Task directions
Without the pictures, set down everything in the listing exactly.

##########

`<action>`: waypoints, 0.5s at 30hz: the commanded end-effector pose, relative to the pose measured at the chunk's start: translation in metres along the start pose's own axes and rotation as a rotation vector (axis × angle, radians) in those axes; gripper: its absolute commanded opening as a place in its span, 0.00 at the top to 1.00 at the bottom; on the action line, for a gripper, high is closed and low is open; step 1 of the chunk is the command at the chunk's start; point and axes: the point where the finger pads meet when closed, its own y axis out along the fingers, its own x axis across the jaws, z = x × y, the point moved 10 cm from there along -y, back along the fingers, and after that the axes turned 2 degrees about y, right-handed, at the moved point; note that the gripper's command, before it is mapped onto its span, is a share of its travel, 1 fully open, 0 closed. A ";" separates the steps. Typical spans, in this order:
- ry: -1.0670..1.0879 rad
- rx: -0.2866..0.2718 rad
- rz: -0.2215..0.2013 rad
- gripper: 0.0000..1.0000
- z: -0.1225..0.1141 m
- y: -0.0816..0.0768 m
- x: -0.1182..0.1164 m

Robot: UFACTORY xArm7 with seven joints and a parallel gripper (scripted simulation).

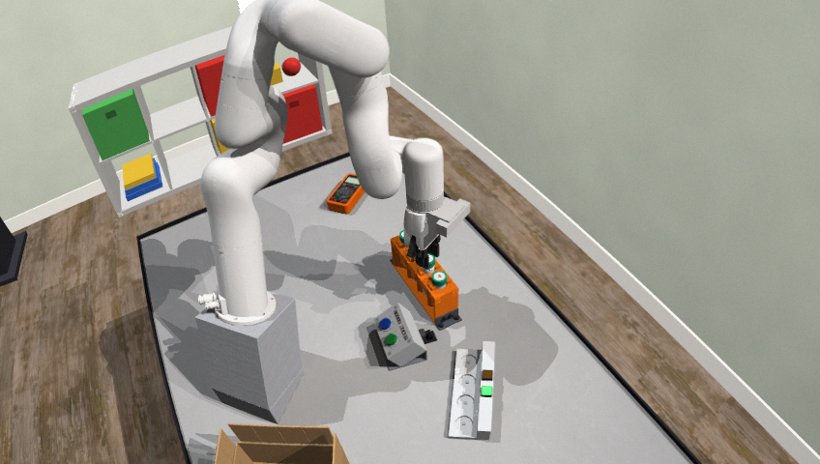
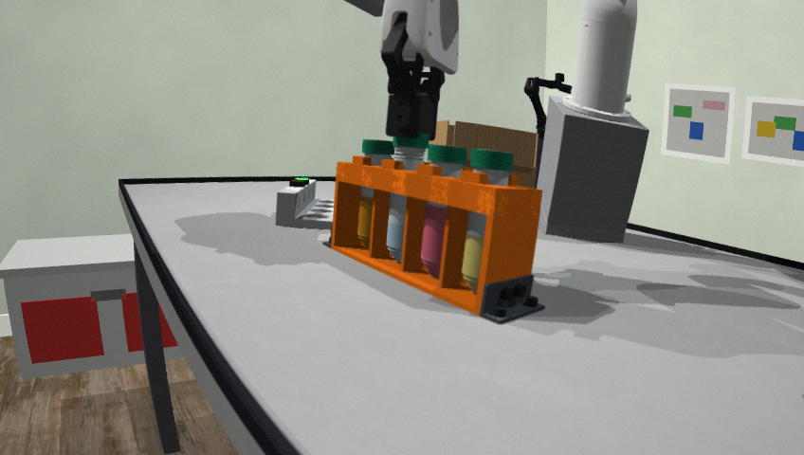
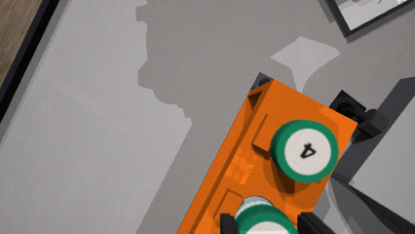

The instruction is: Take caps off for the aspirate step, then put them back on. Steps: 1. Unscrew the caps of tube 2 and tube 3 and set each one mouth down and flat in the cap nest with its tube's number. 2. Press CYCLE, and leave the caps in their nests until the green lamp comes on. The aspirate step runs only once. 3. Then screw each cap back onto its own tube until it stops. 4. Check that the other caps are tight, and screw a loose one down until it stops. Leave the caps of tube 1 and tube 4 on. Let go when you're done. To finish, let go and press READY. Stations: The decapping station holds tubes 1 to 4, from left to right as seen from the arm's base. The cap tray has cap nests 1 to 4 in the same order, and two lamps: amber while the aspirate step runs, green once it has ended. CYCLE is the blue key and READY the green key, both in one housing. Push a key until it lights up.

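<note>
Clamping the gripper [image 2: 411,134] on a green cap [image 2: 411,140] just above the open threaded neck of tube 3 [image 2: 398,225], second from left in the orange station [image 2: 507,225] mid-frame, green lamp [image 1: 486,391] lit, likely recapping: lowering squarely, then twisting until it stops.

My pedestal [image 1: 276,367] stands on a grey table [image 1: 575,414] with a black edge — everything else shares that top. The orange tube station [image 1: 443,299] sits on its dark foot near the middle. Just beside it is the grey key housing [image 1: 411,344], tilted, with one blue and one green key. The white cap tray [image 1: 487,402] lies nearer the front, its green lamp lit. Well apart, toward the far edge, an orange multimeter [image 1: 345,194] lies flat — a cardboard box [image 1: 276,445] shows at the near edge.
</note>
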 end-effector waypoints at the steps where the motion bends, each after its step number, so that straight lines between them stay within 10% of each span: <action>1: 0.000 0.003 0.002 1.00 0.001 0.000 -0.001; 15: 0.000 0.003 0.002 1.00 0.001 0.005 -0.001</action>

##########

Response
`<action>`: waypoints, 0.5s at 30hz: the commanded end-effector pose, relative to the pose measured at the chunk's start: translation in metres along the start pose's own axes and rotation as a rotation vector (axis × angle, radians) in those axes; gripper: its absolute commanded opening as a place in its span, 0.00 at the top to 1.00 at the bottom; on the action line, for a gripper, high is closed and low is open; step 1 of the chunk is the command at the chunk's start; point and axes: the point where the finger pads meet when closed, its own y axis out along the fingers, its own x axis across the jaws, z = x × y, the point moved 10 cm from there along -y, back along the fingers, and after that the axes turned 2 degrees about y, right-handed, at the moved point; note that the gripper's command, before it is mapped onto its span, is a share of its travel, 1 fully open, 0 closed. A ";" separates the steps. Typical spans, in this order:
- ry: -1.0670..1.0879 rad
- rx: -0.2866..0.2718 rad
- rz: -0.2215..0.2013 rad
- gripper: 0.0000..1.0000
- z: -0.1225..0.1141 m
- y: -0.0816..0.0768 m
- x: -0.1182..0.1164 m

Robot: UFACTORY xArm7 with seven joints and a parallel gripper (scripted simulation).


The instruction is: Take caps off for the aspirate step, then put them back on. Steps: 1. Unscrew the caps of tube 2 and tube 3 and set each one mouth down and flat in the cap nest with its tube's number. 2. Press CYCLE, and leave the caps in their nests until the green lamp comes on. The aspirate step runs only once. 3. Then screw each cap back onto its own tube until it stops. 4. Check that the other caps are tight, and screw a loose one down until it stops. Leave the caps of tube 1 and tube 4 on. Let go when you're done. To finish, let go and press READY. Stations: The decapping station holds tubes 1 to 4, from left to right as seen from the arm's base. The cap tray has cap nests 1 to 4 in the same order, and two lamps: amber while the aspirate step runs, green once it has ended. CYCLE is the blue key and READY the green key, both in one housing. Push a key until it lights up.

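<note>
Clamping the gripper [image 2: 411,134] on a green cap [image 2: 411,140] just above the open threaded neck of tube 3 [image 2: 398,225], second from left in the orange station [image 2: 507,225] mid-frame, green lamp [image 1: 486,391] lit, likely recapping: lowering squarely, then twisting until it stops.

My pedestal [image 1: 276,367] stands on a grey table [image 1: 575,414] with a black edge — everything else shares that top. The orange tube station [image 1: 443,299] sits on its dark foot near the middle. Just beside it is the grey key housing [image 1: 411,344], tilted, with one blue and one green key. The white cap tray [image 1: 487,402] lies nearer the front, its green lamp lit. Well apart, toward the far edge, an orange multimeter [image 1: 345,194] lies flat — a cardboard box [image 1: 276,445] shows at the near edge.
</note>
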 end-effector waypoints at the steps where the motion bends, each after its step number, so that straight lines between them stay within 10% of each span: <action>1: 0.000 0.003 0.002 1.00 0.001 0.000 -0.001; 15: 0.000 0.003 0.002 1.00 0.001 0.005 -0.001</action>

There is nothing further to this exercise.